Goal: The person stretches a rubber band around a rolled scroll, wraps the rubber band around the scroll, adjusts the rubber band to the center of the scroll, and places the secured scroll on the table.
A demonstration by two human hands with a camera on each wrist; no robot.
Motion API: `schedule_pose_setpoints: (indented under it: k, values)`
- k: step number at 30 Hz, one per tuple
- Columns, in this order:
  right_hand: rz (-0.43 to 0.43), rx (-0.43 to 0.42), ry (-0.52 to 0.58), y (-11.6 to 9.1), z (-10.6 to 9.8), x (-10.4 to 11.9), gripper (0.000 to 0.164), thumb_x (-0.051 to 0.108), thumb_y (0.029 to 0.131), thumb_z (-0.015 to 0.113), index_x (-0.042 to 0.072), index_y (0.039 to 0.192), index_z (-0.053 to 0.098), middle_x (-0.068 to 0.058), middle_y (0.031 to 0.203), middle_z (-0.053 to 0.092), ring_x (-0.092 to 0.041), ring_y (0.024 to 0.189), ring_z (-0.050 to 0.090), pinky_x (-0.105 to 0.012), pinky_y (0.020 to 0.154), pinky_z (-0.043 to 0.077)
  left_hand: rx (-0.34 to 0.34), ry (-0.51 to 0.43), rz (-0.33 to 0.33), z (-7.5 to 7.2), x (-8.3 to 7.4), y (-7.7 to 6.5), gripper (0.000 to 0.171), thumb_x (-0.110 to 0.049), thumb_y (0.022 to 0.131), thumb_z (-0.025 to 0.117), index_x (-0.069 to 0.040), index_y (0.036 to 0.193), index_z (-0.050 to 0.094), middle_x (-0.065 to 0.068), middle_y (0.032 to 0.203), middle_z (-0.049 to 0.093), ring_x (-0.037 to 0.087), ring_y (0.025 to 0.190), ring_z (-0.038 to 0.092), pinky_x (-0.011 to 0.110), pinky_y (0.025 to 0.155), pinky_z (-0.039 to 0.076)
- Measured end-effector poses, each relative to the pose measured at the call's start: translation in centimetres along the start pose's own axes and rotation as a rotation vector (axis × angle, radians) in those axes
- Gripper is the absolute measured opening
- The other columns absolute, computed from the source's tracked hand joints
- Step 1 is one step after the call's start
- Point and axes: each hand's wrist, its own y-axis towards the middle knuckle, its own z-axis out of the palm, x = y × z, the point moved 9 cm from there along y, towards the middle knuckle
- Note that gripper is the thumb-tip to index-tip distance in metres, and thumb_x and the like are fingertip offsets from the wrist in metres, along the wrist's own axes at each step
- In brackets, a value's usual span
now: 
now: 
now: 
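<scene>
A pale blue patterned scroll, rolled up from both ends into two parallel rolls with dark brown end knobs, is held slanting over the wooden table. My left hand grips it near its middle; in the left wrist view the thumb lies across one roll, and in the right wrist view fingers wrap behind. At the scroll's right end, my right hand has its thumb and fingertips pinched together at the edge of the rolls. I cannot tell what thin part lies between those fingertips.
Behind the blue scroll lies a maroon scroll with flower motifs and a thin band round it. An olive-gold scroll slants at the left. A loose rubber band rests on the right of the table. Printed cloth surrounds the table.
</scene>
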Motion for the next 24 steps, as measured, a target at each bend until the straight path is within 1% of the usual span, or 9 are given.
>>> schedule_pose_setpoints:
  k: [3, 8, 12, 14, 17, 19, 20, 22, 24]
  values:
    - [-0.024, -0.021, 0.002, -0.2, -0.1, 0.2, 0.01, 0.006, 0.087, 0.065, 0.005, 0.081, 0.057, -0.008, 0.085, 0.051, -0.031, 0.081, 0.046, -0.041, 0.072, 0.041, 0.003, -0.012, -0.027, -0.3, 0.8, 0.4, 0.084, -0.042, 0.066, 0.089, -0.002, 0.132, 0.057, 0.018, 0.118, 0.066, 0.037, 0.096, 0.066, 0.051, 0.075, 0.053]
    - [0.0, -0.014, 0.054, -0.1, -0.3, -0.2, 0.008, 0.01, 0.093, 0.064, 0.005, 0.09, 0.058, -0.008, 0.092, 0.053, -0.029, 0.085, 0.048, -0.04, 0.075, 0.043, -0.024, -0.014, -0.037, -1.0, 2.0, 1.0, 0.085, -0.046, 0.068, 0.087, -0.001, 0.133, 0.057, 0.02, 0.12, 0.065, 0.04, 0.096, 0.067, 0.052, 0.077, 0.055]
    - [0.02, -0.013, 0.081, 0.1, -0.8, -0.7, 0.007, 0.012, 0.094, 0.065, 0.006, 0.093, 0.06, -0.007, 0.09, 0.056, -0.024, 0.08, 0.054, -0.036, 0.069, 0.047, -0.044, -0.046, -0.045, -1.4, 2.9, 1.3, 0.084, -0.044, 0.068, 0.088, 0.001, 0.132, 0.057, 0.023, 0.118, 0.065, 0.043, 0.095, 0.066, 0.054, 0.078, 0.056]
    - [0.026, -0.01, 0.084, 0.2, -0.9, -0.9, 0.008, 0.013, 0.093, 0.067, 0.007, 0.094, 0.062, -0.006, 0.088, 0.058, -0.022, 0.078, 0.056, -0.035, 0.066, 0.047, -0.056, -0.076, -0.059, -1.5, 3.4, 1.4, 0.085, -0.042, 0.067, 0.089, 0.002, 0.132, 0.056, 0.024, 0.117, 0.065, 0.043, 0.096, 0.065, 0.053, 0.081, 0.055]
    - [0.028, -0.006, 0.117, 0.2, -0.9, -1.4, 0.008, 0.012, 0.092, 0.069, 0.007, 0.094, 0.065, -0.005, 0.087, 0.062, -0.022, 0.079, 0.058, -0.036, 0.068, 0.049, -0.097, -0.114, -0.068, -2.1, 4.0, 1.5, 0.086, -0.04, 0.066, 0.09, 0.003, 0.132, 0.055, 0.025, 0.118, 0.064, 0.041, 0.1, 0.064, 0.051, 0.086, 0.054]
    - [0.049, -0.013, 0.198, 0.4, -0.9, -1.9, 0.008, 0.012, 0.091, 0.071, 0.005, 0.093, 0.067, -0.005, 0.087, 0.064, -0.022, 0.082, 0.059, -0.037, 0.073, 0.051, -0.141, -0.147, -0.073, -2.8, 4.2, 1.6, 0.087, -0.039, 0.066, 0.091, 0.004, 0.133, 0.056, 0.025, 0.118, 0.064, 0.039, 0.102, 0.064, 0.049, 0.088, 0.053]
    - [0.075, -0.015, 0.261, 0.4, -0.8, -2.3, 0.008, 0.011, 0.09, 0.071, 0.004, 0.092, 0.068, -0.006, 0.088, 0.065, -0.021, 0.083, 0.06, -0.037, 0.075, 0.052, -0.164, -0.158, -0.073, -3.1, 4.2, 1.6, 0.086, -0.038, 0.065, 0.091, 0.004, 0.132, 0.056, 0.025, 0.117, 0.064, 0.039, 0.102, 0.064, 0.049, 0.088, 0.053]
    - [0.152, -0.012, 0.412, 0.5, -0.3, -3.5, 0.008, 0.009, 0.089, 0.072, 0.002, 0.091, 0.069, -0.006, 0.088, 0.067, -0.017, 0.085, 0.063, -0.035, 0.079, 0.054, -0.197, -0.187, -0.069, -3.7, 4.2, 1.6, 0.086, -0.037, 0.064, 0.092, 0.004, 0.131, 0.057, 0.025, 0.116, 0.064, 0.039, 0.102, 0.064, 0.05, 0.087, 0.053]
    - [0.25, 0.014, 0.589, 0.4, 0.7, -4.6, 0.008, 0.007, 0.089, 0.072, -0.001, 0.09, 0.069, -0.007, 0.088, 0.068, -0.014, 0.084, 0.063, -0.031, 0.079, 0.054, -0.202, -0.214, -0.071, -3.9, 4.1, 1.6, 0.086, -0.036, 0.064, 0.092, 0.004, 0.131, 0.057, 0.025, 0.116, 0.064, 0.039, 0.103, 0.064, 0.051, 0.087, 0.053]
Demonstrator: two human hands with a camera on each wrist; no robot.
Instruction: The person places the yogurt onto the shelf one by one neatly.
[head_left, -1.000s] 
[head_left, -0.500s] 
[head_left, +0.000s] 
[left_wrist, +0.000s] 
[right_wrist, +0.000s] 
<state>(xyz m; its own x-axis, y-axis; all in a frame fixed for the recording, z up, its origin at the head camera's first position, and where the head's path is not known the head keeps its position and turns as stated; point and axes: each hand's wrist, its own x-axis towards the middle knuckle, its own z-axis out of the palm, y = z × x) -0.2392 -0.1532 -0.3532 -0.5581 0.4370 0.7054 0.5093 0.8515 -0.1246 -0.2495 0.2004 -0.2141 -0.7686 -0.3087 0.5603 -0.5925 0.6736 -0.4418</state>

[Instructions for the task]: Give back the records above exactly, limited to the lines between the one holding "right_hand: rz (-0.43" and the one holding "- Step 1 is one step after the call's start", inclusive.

[Answer box]:
  right_hand: rz (-0.43 to 0.43), rx (-0.43 to 0.42), ry (-0.52 to 0.58), y (-11.6 to 9.1), z (-10.6 to 9.8), x (-10.4 to 11.9), gripper (0.000 to 0.164), thumb_x (-0.051 to 0.108), thumb_y (0.029 to 0.131), thumb_z (-0.015 to 0.113), index_x (-0.042 to 0.072), index_y (0.039 to 0.192), index_z (-0.053 to 0.098), middle_x (-0.068 to 0.058), middle_y (0.031 to 0.203), middle_z (-0.053 to 0.092), ring_x (-0.092 to 0.041), ring_y (0.024 to 0.189), ring_z (-0.050 to 0.090), pinky_x (-0.105 to 0.012), pinky_y (0.020 to 0.154), pinky_z (-0.043 to 0.077)
  left_hand: rx (-0.34 to 0.34), ry (-0.51 to 0.43), rz (-0.33 to 0.33), z (-7.5 to 7.2), x (-8.3 to 7.4), y (-7.7 to 6.5), gripper (0.000 to 0.171), thumb_x (-0.110 to 0.049), thumb_y (0.022 to 0.131), thumb_z (-0.025 to 0.117), index_x (-0.069 to 0.040), index_y (0.036 to 0.193), index_z (-0.050 to 0.094), middle_x (-0.065 to 0.068), middle_y (0.032 to 0.203), middle_z (-0.049 to 0.093), ring_x (-0.037 to 0.087), ring_y (0.025 to 0.190), ring_z (-0.038 to 0.092), pinky_x (-0.011 to 0.110), pinky_y (0.025 to 0.155), pinky_z (-0.039 to 0.076)
- Measured end-effector poses, each relative to the pose measured at the call's start: translation in centimetres along the start pose's own axes and rotation as a rotation vector (axis × angle, radians) in those axes
- Gripper is the absolute measured opening
- The other columns absolute, computed from the source's tracked hand joints
- Step 1 is one step after the call's start

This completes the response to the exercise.